Kaotik · May 20, 2021

Gubbi said:
Since it's upscaling, it should be called subresolution.

Cheers

Yeah, just like DLSS would be DLUS, upsampling instead of supersampling.

PSman1700 said:
Oh well i ment a solution akin to DLSS/tensor cores.

Why do you bring tensor cores up on this? They're completely irrelevant to both DLSS and whatever AMD brings up.
Having matrix crunchers (NVIDIAs Tensor cores, AMDs Matrix cores) can make things run faster if the load fits to run on them, but it's not the only way to make 'em go and not necessarily the optimal way either.

PSman1700 · May 20, 2021

Kaotik said:
Why do you bring tensor cores up on this? They're completely irrelevant to both DLSS and whatever AMD brings up.
Having matrix crunchers (NVIDIAs Tensor cores, AMDs Matrix cores) can make things run faster if the load fits to run on them, but it's not the only way to make 'em go and not necessarily the optimal way either.
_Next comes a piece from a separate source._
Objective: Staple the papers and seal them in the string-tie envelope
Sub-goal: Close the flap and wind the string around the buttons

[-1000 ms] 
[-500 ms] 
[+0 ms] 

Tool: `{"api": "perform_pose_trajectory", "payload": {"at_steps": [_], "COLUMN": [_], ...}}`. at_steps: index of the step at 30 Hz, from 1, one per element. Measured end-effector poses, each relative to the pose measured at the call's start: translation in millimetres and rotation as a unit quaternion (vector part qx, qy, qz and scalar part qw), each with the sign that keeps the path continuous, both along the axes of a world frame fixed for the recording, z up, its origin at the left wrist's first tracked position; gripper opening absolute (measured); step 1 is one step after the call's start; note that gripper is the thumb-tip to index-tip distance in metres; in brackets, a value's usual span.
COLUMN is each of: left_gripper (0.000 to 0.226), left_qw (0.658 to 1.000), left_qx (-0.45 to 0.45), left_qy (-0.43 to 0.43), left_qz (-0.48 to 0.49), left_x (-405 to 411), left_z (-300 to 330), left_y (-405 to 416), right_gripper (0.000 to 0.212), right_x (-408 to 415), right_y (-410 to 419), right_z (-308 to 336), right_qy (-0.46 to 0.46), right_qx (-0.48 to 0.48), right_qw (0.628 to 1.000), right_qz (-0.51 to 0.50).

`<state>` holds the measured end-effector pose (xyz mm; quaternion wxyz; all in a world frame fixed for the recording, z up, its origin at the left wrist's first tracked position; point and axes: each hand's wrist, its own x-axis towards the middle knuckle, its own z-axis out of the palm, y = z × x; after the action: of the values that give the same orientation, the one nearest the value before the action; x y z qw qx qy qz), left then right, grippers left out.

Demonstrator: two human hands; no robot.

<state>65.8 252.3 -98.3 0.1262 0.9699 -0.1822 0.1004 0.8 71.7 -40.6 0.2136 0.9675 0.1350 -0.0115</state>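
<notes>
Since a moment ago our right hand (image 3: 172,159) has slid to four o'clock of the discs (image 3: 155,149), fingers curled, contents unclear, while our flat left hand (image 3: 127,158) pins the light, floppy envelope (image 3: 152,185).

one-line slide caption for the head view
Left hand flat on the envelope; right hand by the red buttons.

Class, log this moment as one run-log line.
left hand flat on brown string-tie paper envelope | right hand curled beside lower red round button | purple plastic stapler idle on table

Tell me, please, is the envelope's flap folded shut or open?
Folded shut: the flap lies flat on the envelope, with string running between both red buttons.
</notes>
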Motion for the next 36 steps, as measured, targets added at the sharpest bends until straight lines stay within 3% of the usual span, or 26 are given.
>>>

It was in relation to the consoles being mentioned, not dGPUs from AMD.

Kaotik · May 20, 2021

PSman1700 said:
It was in relation to the consoles being mentioned, not dGPUs from AMD.

Consoles, dGPUs, iGPUs, it doesn't matter which hardware it is. DLSS (current versions, doesn't apply to late 1.x versions) is running on tensor cores because the tensor cores were there anyway. It doesn't mean it's the optimal way to run even DLSS, let alone other scaling technologies.

PSman1700 · May 20, 2021

Kaotik said:
DLSS (current versions, doesn't apply to late 1.x versions) is running on tensor cores because the tensor cores were there anyway. It doesn't mean it's the optimal way to run even DLSS, let alone other scaling technologies.

Aha, sounds very strange, NV must be blatantly lying in that case. But it isnt the thread for it.
FSR being cross platform might not be as capable, thought what i do support is cross-platform functionality (like ray tracing is available on basically everything).

Kaotik · May 20, 2021

PSman1700 said:
Aha, sounds very strange, NV must be blatantly lying in that case. But it isnt the thread for it.
FSR being cross platform might not be as capable, thought what i do support is cross-platform functionality (like ray tracing is available on basically everything).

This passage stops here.